What this task involves: The response should be the complete listing below, unchanged.

Data shown:
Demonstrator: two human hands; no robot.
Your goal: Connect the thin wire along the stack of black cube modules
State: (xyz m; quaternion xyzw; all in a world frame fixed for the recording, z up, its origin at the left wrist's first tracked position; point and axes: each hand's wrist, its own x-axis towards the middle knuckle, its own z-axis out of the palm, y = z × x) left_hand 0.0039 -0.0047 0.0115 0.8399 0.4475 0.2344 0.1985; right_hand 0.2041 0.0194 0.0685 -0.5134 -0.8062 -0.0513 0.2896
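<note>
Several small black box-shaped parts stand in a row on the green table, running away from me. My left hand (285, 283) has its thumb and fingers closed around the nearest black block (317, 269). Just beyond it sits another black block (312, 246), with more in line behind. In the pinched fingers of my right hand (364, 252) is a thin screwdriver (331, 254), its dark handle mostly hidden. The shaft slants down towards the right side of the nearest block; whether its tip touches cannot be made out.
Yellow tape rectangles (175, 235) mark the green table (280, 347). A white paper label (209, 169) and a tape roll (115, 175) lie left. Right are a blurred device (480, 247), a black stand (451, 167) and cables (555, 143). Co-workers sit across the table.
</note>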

Answer to the problem:
Demonstrator: two human hands; no robot.
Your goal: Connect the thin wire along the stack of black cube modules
State: (xyz m; quaternion xyzw; all in a world frame fixed for the recording, z up, its origin at the left wrist's first tracked position; point and axes: each hand's wrist, its own x-axis towards the middle knuckle, its own z-axis out of the palm, y = z × x) left_hand 0.0039 -0.0047 0.0115 0.8399 0.4475 0.2344 0.1985; right_hand 0.2041 0.0194 0.0685 -0.5134 -0.8062 -0.0513 0.2896
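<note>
Several small black box-shaped parts stand in a row on the green table, running away from me. My left hand (285, 283) has its thumb and fingers closed around the nearest black block (317, 269). Just beyond it sits another black block (312, 246), with more in line behind. In the pinched fingers of my right hand (364, 252) is a thin screwdriver (331, 254), its dark handle mostly hidden. The shaft slants down towards the right side of the nearest block; whether its tip touches cannot be made out.
Yellow tape rectangles (175, 235) mark the green table (280, 347). A white paper label (209, 169) and a tape roll (115, 175) lie left. Right are a blurred device (480, 247), a black stand (451, 167) and cables (555, 143). Co-workers sit across the table.
</note>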

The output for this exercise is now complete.